Directions for this task:
Copy out lines with the word "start" from the material that follows.

Collected material:
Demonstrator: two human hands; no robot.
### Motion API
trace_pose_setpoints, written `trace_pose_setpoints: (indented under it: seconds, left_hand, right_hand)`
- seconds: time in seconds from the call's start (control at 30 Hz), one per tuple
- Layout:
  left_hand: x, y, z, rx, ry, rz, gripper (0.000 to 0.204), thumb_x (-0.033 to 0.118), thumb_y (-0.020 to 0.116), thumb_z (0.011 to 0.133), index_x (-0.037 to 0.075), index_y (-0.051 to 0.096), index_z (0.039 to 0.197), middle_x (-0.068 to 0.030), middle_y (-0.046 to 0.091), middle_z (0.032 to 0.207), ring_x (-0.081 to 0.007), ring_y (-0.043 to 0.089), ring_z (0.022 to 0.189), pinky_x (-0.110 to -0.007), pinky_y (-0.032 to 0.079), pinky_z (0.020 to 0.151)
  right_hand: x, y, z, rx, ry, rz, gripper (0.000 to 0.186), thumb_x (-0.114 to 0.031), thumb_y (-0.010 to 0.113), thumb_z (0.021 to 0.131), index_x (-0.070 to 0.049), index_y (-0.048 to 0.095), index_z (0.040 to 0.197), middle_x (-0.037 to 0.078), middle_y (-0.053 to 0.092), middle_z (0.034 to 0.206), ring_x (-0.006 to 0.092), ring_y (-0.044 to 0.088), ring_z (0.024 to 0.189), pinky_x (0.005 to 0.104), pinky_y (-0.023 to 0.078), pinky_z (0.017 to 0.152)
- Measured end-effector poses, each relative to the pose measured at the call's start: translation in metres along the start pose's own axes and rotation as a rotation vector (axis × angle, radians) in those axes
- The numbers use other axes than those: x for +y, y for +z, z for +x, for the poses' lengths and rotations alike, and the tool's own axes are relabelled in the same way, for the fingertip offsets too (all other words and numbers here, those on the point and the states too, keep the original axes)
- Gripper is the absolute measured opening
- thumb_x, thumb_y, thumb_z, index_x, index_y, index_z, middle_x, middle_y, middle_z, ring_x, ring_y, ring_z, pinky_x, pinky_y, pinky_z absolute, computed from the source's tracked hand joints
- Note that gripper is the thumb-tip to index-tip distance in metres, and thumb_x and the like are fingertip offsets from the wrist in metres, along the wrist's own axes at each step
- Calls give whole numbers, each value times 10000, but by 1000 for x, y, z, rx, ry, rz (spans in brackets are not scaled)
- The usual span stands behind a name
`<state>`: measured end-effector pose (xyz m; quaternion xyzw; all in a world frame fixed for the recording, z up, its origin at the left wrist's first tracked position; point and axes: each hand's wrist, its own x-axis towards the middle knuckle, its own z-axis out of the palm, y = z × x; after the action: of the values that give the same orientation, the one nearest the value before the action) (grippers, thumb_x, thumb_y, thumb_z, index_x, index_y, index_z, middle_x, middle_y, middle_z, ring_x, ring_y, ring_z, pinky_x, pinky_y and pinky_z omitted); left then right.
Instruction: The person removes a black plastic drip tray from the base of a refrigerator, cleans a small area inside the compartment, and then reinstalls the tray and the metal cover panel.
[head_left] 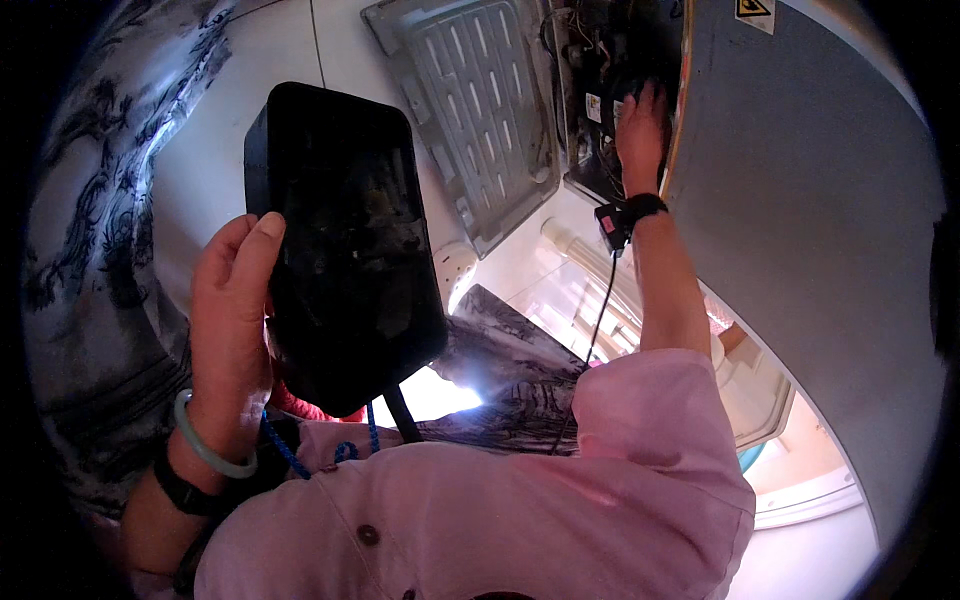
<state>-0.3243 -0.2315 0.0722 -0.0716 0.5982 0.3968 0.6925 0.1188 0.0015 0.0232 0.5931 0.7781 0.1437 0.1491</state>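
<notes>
The hands are apart: the left hand (235,290) holds a black tray (345,290), while the right hand (642,135) reaches into the dark compartment (590,160) of a grey cabinet (800,250).

The tray is a deep rectangle with rounded corners and smooth, upright walls. Its open side faces up toward the head, and its long axis leans, the upper end tipping to the left. Faint pale marks or reflections show on the dark inside; which of the two, I cannot tell. It is held up in front of the pink shirt (450,520), to the left of a slotted grey panel (480,120).

The left hand grips the tray at its left side, the thumb pointing up along the edge and the other fingers largely hidden. The forearm rises from the lower left, with a pale green bracelet (195,440) and a black band (180,490) on it.

The right arm stretches up and away, nearly straight, its hand back uppermost and its fingers extended close together. Whether they grip anything among the dark parts, I cannot tell. A strap at that wrist carries a small black device (610,225) with a cord hanging down.
</notes>
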Motion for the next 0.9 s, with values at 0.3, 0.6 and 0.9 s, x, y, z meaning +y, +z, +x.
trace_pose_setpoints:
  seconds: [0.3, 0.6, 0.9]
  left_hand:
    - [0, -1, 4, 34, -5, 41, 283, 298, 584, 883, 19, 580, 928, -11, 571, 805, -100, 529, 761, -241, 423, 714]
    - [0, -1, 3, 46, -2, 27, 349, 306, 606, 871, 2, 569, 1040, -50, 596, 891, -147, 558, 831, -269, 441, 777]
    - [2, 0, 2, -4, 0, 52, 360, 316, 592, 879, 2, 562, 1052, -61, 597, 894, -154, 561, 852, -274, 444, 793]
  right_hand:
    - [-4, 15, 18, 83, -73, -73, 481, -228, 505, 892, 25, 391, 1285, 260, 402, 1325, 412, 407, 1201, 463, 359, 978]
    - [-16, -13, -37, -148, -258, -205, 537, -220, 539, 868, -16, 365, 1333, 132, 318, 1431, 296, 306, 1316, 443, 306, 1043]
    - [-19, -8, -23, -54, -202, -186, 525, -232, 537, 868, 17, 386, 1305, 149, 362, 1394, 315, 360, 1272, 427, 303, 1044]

Answer to this exercise:
- seconds: time in seconds from the call's start (control at 30 Hz), one per tuple
- Measured end-effector poses, each relative to the pose measured at the call's start: translation in metres along the start pose's own axes and rotation as a rotation vector (axis × angle, radians) in those axes

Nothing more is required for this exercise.